Dès lors, la construction d’une défense commune doit commencer par le développement massif d’une industrie de défense européenne. Celui-ci se ferait par des investissements dans la recherche et le développement, la création d’un marché commun pour les technologies de défense et une réduction de la dépendance européenne aux industries américaines. Une base industrielle forte servirait non seulement à renforcer la souveraineté technologique de l’Europe, mais également à poser les bases d’une force militaire commune crédible. Si les initiatives actuelles, comme la Coopération structurée permanente (CSP) et le Fonds européen de défense, sont des premiers pas importants, elles restent insuffisantes. L’Europe doit aller plus loin en développant une capacité militaire commune, capable de répondre de manière autonome aux crises, qu’elles soient internes ou externes.
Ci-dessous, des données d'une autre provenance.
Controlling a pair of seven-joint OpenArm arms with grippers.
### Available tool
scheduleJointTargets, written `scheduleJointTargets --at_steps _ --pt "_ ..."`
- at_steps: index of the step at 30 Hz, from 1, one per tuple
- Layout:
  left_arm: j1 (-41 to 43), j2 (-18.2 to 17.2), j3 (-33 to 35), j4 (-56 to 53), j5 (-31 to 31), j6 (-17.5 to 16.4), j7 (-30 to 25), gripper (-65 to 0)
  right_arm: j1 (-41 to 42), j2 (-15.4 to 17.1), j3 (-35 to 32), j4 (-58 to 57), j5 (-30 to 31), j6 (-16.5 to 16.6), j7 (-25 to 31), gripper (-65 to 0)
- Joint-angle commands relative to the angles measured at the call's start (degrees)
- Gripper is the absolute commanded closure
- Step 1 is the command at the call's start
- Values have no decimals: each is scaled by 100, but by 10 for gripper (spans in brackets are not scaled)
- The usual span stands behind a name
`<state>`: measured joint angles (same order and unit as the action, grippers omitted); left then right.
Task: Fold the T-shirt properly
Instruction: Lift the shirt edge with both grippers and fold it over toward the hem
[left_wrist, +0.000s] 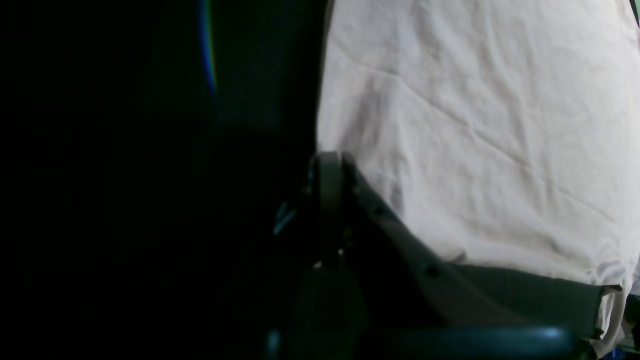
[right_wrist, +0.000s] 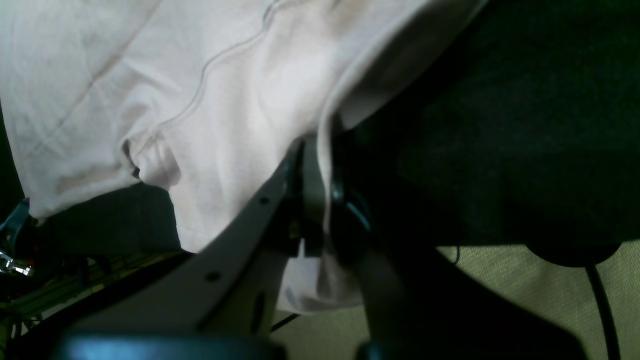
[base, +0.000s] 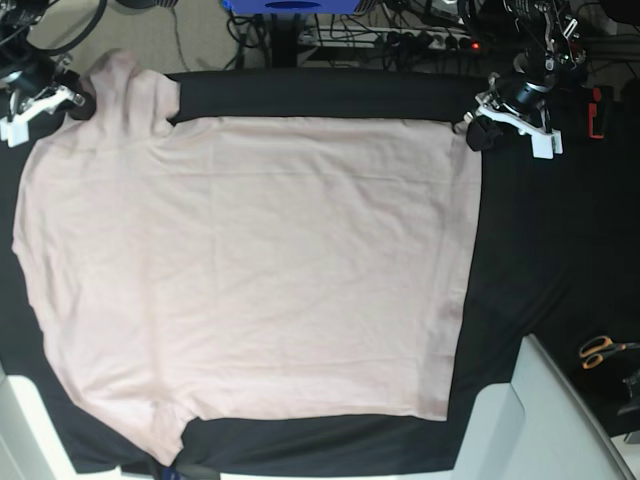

L'idée d'une défense commune européenne n’est pas nouvelle. Elle trouve ses racines dans la vision du général de Gaulle qui, dès les années 1960, prônait une Europe capable de se défendre de manière autonome, sans dépendre des États-Unis, comme en témoigne son retrait du commandement intégré de l'OTAN. Pour de Gaulle, l'Europe devait préserver son indépendance politique et stratégique, un principe toujours d'actualité face à un monde multipolaire et à un risque croissant de désengagement américain. Aujourd'hui, la guerre en Ukraine souligne l'importance d'une défense européenne indépendante, en particulier si les priorités des États-Unis venaient à diverger de celles de l'Europe. La vision du général demeure pertinente: l'Europe doit renforcer sa souveraineté en matière de défense, développer une coopération étroite entre ses nations tout en préservant leur indépendance, afin de bâtir une défense commune crédible face aux menaces futures.
En conclusion, bien que l'idée d'une défense commune européenne soit plus que jamais pertinente, elle est encore loin d'être acquise tant les divisions au sein de l'Union européenne persistent. Les divergences stratégiques et les intérêts nationaux de certains États entravent la création d'une défense véritablement unifiée. Cependant, même si cette ambition ne peut pas se réaliser dans un court délai, une solution à long terme est impérative. Construire une défense européenne crédible et durable, fondée sur la coopération renforcée, est un défi complexe mais nécessaire pour garantir l'autonomie stratégique et la sécurité future du continent.